INSTRUCTIONS FOR THE TASK |
Every line of the listing below is to be repeated exactly; the pictures stay out.

---- SUPPLIED DATA

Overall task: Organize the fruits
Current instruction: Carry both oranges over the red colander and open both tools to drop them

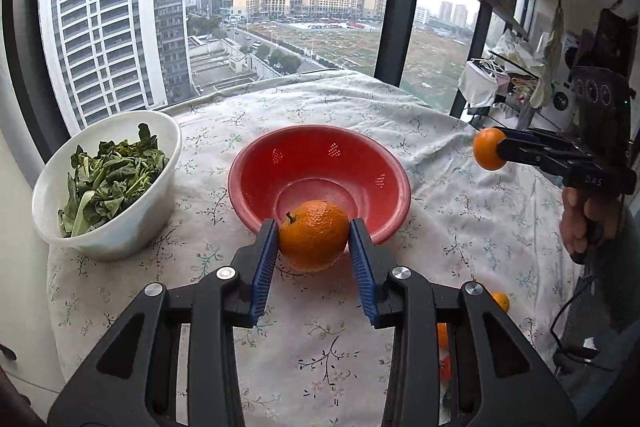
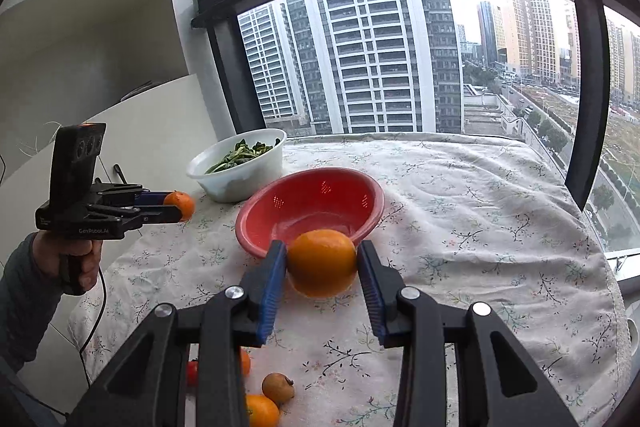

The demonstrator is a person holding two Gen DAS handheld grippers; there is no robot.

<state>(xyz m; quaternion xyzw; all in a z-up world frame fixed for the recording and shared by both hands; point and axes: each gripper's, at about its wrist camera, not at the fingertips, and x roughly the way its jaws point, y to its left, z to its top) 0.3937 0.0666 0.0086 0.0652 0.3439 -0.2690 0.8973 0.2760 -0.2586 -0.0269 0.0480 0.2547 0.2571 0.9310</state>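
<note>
Table, floral cloth, lies under both my grippers. Red colander sits just ahead of my left gripper and ahead-left of my right gripper. White bowl of greens stands left of the colander, close beside it. Left gripper clamped on an orange, stem showing, held above the colander's near rim. Right gripper clamped on a second orange, also lifted clear of the cloth. Loose fruit lies on the cloth below my right gripper.
</note>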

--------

RESULT BELOW |
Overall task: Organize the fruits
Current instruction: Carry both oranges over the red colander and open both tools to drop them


The demonstrator is a person holding two Gen DAS handheld grippers; there is no robot.

<state>(xyz m; quaternion xyzw; all in a z-up world frame fixed for the recording and shared by both hands; point and axes: each gripper's, at about its wrist camera, not at the fingertips, and x roughly the way its jaws point, y to its left, z to its top) 0.3937 0.0666 0.0086 0.0652 0.3439 -0.2690 0.8973 0.2760 -0.2586 -0.0269 0.0480 0.2547 0.2571 0.9310</state>
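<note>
Table, floral cloth, lies under both my grippers. Red colander sits just ahead of my left gripper and ahead-left of my right gripper. White bowl of greens stands left of the colander, close beside it. Left gripper clamped on an orange, stem showing, held above the colander's near rim. Right gripper clamped on a second orange, also lifted clear of the cloth. Loose fruit lies on the cloth below my right gripper.
</note>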

Nothing more remains for this exercise.